Increasingly subsumed to the backroom writ of the Democratic wing of the U.S. foreign policy establishment Syria has been ground zero in the weaponisation of Irish humanitarian networks similar to our recent blunders in Ethiopia and the backing of a doomed rebellion to the vexation of our traditional partners in Addis Ababa.



While Ireland has been spared the brunt of the Syrian exodus unlike Germany (a ballpark 2,500 Syrian refugees have been settled into the Republic) the conflict has also been a test run for semi-covet Islamic civil society networks operating in the orbit of Clonskeagh mosque.

Similarly, Cork’s Islamic Cultural Center is financed by the same Qatari coffers that have backed terrorism in the Levant for over a decade, which is a testament to the interwoven nature of Gulf money and Sunni extremism.

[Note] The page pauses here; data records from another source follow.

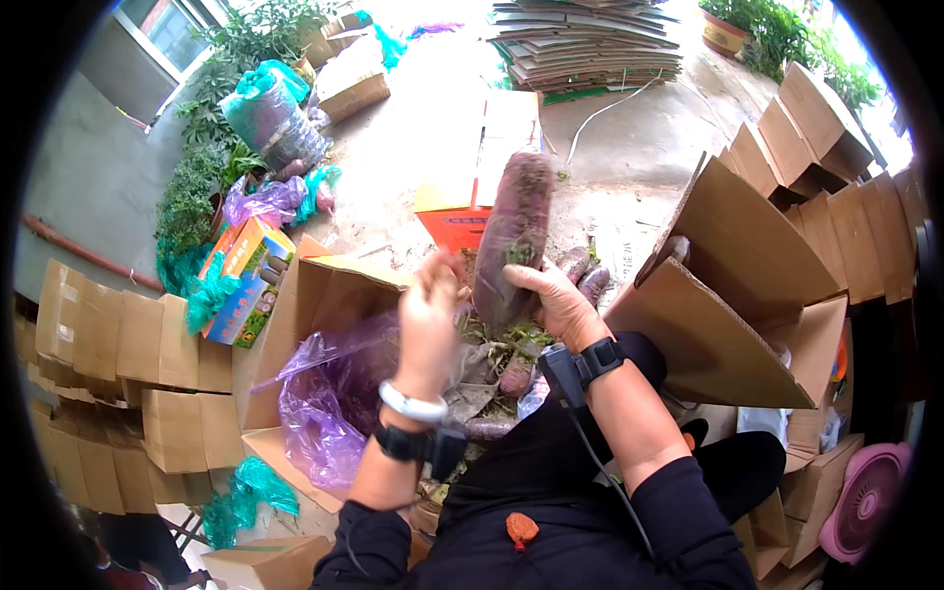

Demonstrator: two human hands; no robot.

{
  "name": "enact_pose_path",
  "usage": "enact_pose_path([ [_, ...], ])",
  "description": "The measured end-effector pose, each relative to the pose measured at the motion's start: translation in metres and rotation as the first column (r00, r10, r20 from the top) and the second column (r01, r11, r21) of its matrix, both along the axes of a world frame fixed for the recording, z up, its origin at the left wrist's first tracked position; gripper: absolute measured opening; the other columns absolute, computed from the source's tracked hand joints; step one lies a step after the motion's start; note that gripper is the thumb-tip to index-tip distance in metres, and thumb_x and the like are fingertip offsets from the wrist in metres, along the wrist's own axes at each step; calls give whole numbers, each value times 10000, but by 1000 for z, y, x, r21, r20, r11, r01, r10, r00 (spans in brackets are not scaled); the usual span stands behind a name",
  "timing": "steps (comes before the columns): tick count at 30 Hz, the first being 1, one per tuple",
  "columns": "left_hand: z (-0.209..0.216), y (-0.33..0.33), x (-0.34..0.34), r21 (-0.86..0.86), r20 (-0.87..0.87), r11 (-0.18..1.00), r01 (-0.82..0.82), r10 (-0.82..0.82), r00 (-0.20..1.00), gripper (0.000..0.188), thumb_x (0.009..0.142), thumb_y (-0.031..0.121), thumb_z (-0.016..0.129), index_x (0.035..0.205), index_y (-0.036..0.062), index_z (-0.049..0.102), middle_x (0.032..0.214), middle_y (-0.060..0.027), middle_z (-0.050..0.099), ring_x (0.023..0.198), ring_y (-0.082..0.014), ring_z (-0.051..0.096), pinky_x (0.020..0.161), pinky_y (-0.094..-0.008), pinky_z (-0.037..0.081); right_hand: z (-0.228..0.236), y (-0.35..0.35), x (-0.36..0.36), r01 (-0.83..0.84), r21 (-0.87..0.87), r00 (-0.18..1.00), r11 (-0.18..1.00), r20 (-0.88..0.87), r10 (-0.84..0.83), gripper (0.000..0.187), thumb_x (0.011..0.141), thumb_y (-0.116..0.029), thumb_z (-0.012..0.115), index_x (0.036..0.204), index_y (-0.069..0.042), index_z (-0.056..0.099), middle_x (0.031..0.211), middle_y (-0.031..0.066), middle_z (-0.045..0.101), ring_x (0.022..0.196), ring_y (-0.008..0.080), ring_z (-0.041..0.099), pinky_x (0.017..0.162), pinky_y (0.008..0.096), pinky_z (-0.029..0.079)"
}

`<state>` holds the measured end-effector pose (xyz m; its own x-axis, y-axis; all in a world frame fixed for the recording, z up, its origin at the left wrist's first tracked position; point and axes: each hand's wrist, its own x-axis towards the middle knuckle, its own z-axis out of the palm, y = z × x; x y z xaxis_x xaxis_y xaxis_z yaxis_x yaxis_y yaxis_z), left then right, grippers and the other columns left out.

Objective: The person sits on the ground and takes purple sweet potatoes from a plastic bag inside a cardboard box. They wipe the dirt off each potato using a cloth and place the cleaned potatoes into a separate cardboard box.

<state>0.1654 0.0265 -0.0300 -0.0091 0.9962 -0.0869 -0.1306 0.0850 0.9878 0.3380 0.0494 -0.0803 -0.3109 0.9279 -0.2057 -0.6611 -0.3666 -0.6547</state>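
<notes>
My right hand (557, 295) grips the lower end of a large, long purple root vegetable (516, 221), thumb across its front. The vegetable stands nearly upright, and its upper end looks rough and dirt-flecked. To its left is my left hand (430, 300), raised and smeared by motion; whether it holds anything does not show. Below my hands lie more purple roots (515, 376) among green leaf scraps (526, 339). Close to my left forearm, an open cardboard box (264, 339) is lined with a purple plastic bag (320, 408).
Another open cardboard box (728, 324) stands at my right knee. An orange and white box (454, 228) lies ahead. Stacked flat cardboard (590, 44) is at the back. Rows of cartons (93, 324) line the left, with a filled plastic sack (278, 123) beyond. A pink fan (865, 501) sits at right.
</notes>
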Motion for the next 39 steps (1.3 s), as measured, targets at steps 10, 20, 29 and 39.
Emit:
enact_pose_path([
  [10,-91,-22,43,-37,211,994,104,-94,973,357,935,45,612,1269,-37,515,1177,-80,620,1064,-152,583,935,-283,465,-25,9,0,239,49,969,970,46,-241,522,799,-175,781,1238,-51,528,1120,56,629,1020,175,595,917,331,477],
  [20,-120,-17,44,-194,7,955,225,-228,974,242,964,154,537,1103,-31,610,960,-41,663,835,-96,555,755,-289,467,-33,10,-8,399,98,875,912,257,-411,524,763,-89,787,1206,-41,513,1098,69,623,967,185,614,865,346,516],
  [29,-101,-11,33,80,-814,867,491,-228,534,255,902,237,526,864,-6,594,793,-257,641,769,-434,625,664,-518,491,-26,9,1,336,70,866,939,369,-337,593,708,-46,801,1216,-26,496,1075,78,619,949,181,606,849,336,510],
  [39,-205,21,13,-232,-476,955,186,-279,834,891,898,301,667,1524,-19,118,1406,-222,441,1255,-298,479,957,-376,447,-27,6,12,299,91,817,950,489,-304,707,665,-58,837,1252,36,455,1060,116,633,900,182,626,807,309,521],
])
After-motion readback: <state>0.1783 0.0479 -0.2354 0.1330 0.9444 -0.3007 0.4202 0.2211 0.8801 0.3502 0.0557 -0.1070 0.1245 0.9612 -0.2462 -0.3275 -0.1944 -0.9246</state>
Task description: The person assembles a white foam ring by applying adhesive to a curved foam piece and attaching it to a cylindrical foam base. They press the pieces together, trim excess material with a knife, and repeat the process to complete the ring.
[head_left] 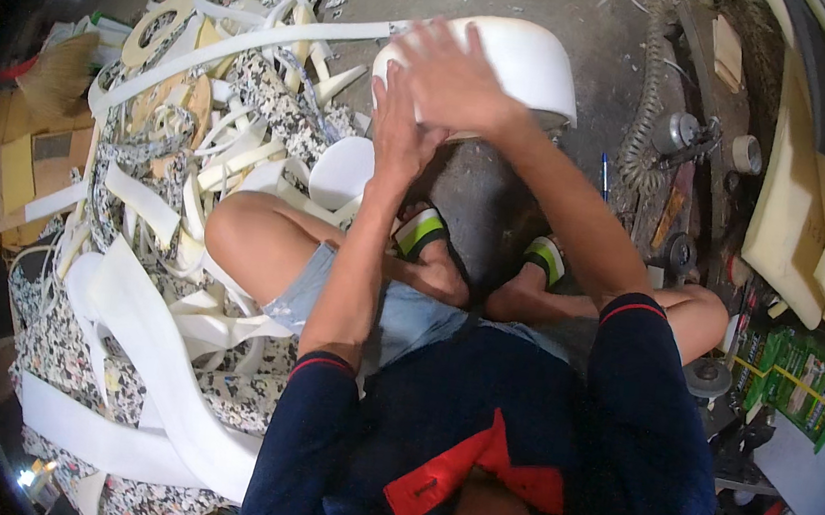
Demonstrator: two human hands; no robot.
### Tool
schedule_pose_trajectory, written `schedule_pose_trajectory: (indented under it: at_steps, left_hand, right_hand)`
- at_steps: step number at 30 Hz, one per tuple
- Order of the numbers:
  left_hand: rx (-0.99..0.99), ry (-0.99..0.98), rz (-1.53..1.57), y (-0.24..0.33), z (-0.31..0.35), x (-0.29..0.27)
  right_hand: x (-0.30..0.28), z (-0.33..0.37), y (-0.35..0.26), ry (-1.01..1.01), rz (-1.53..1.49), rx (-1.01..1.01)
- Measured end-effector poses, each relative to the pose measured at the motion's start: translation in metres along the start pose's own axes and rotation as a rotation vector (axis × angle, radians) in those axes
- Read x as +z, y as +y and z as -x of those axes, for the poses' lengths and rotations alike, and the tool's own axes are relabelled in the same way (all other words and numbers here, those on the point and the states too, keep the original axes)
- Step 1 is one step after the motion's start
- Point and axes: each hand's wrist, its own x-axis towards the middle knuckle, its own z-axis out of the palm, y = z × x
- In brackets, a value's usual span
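In front of my feet rests a rounded white foam cushion [522, 60] with a darker base under its near edge. A long pale foam strip [254, 48] runs from the left and meets the cushion's left side. My right hand [454, 79] lies across the cushion's left part, fingers spread and slightly blurred, covering where the strip meets it. Just nearer and to the left, my left hand [403, 138] rests against the cushion's side with its fingers stretched out. Whether either palm presses on the strip's end is hidden.
Foam offcuts [132, 298] and speckled foam blocks [275, 82] pile up at my left. A white foam disc [342, 172] lies near my knee. To the right are a coiled air hose [639, 131], a blue pen [604, 176], green packets [806, 384] and leaning foam sheets [791, 197].
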Motion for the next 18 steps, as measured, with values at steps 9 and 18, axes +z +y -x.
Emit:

While it can be argued with some effect that the al-Assad regime had driven itself into the ground after decades of despotism neither Ireland, Europe nor Syria itself will likely benefit from the sectarian blackhole that will certainly emerge in the wreckage of the Baathist order.

A consequence of the neutering of Iran and Hezbollah and a geopolitical necessity to open a new front against Putinism in the Middle East, Assad is a victim of his tyranny as much as the billions thrown at him by a variety of enemy capitals from Ankara to Tel Aviv.

It’s back to the future season this Christmas with blowback expected to the citizenry and asylum departments of Europe following the collapse of one of the Arab world’s last semi-secular governments in Damascus.


While Ireland remains a relative backwater for state-funded Islamic extremism, at least in public, the two decades since the War on Terror commenced illustrates time and time and again how our lack of a security infrastructure.

Contrary to the jubilant tweeting from Iveagh House and the Department of Taoiseach Ireland’s interests lie with a safe, stable, and secular Syria and the wider Levant, something that we have lobbied specifically against with a foreign policy nexus increasingly captured by outside powers.

There is no positive spin for Ireland nor Europe in the days after the implosion of the Assad dynasty in Damascus with 13 years of dodgy aid work and blind negligence to the evolving problem of Islamism paving the way for another chapter of asylum madness.